Smart home devices— like internet-connected speakers, TVs, and microwaves—have been involved in multiple privacy scandals. This year, a couple’s private conversation was recorded by their smart speaker and then sent to a random contact. In 2015, people discovered that a buried line in the privacy policy for Samsung’s smart TVs meant that everything you say could be captured and sent to a third party. Like all internet-connected tech, such devices also susceptible to data breaches or hacks.

Yet despite knowledge of these risks, many people say they’re resigned to the idea that we’re going to be spied on and there’s nothing we can do about it.

This kind of privacy nihilism isn’t new, and we’ve long understood that while people say they value privacy, they often act in ways that undermine their privacy protections (like not changing their password, for example). But Schaub and his colleagues wanted to investigate how this played out with internet-connected, voice-enabled speakers, like the Amazon Echo, in particular. Schaub told me they were curious if people’s behavior with the device might reveal a more conscious effort to preserve privacy.

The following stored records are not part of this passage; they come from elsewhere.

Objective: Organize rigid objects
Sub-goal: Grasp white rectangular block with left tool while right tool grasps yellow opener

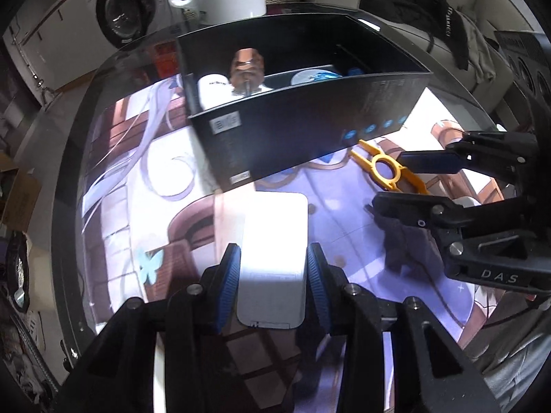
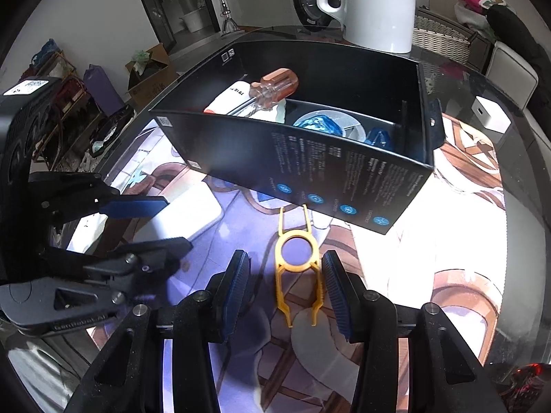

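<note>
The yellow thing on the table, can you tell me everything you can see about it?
The yellow tool looks like thin flat plastic. It has a round ring in the middle and two prongs sticking out at each end. It lies flat on the picture mat, just in front of the black box. The right gripper is open, one finger on each side of it, not squeezing it yet.

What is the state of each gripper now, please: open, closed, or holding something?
Left gripper: closed on the white box.
Right gripper: open, its fingers either side of the yellow tool, not gripping it yet.
</note>
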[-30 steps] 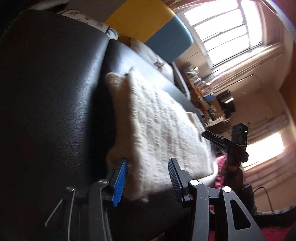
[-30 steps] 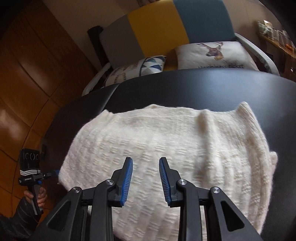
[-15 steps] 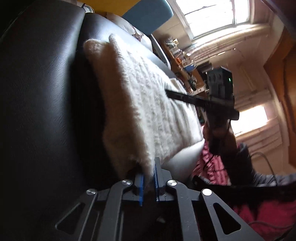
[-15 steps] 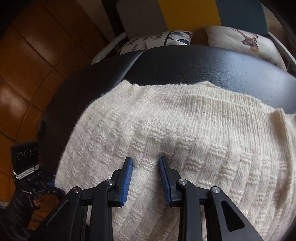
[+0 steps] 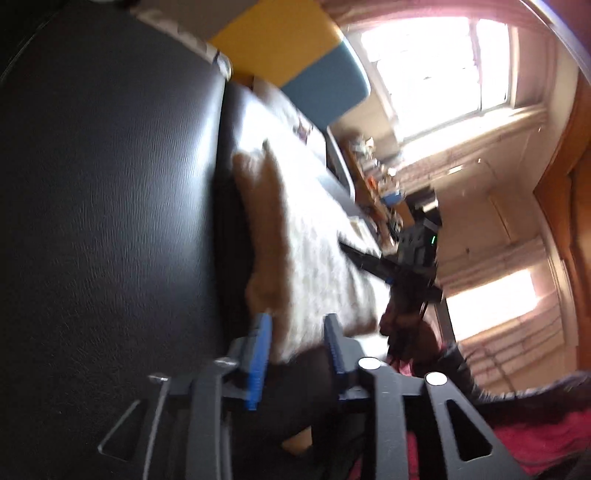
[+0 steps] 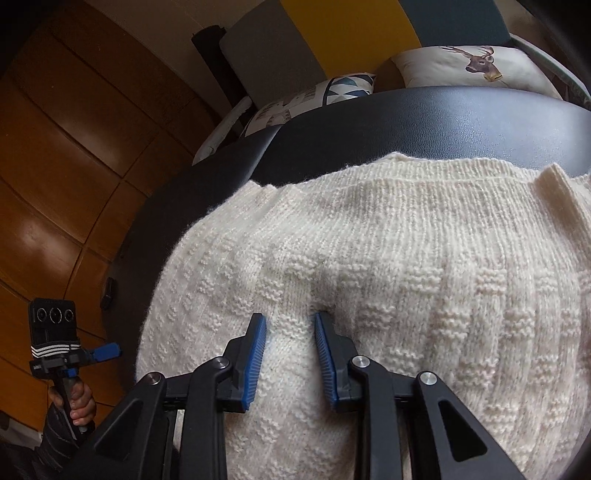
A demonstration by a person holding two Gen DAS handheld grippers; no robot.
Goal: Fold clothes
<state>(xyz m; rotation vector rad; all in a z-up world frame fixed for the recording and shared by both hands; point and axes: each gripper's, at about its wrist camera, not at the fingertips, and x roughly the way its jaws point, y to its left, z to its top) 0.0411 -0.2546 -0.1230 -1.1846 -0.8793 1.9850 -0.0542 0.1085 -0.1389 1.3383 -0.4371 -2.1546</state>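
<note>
A cream knitted sweater (image 6: 388,266) lies spread on a black padded worktop (image 6: 443,118).

The right claw (image 6: 290,354) points down at the near part of the sweater. Between its blue pads (image 6: 255,362) a ridge of the knit stands up, and the cloth puckers around this place. The pads touch the ridge on both sides, so the claw pinches the sweater. The jaws stand only part way apart, with the fold filling the gap.

The left claw (image 5: 297,350) is at the left end of the sweater (image 5: 314,258), as the left wrist view shows it, though this picture is blurred. Its jaws have just been opening, and now they stand spread. The corner of the sweater is between them, but the pads do not press on it. In the right wrist view the left claw (image 6: 107,350) is seen from the side, just beside the edge of the worktop, and a hand (image 6: 79,400) holds its handle.

Behind the worktop there is a chair (image 6: 332,33) with grey, yellow and blue panels. Two cushions lean on it, one with triangles (image 6: 314,98) and one with a deer head (image 6: 476,66). A window (image 5: 436,66) shines brightly in the left wrist view.
</note>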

The researchers interviewed 17 smart speaker users and 17 people who deliberately had not bought a smart speaker yet, and had the smart speaker users keep a weekly log of how they used the device. Schaub and his team found that speaker owners weren’t bothering to take steps to protect their privacy. Many devices have a mute button that allows the user to turn off the microphone, for example, but the researchers found most users had never used it.

It was also rare for users to go through their activity logs, where they can review and delete recordings. Instead of using this feature to protect personal privacy, the researchers found users were actually using it to spy on housesitters and babysitters.

Smart speaker makers like Amazon say the devices only record after they hear a special “wake word” (like “Alexa” or “Hey, Google”), something many users said gives them peace of mind. But Schaub said this requires us to deeply trust the companies we buy the devices from.

“We really have to trust Google and Amazon that they respect people’s privacy and adhere to what they’re describing,” Schaub said. “It’s still a fact that you are putting a live microphone into your home and your intimate spaces, and it’s software that decides whether it’s recording with a trigger word or all the time.”

Device functions with huge privacy implications could change over time, Schaub said, and users might not always be up to date on the latest changes.

Schaub said he found the results of the study concerning, particularly the fact that many users seemed apathetic to the idea of companies getting more information about their private lives—if we’re fine with the constant erosion of our privacy, it might no longer exist one day.

If users were more demanding of privacy protections, Schaub said, a few simple changes to the technology could be made to improve user’s privacy without having to give up convenience. The mute button, for example, could be voice-activated—since that’s how everyone uses their speaker—rather than requiring a manual button press.

“For some reason, it’s not possible to verbally tell Alexa to stop listening for ten minutes, or say “forget everything you heard in the last hour,’” Schaub said. “I don’t think it would be very hard for companies to implement these kind of features.”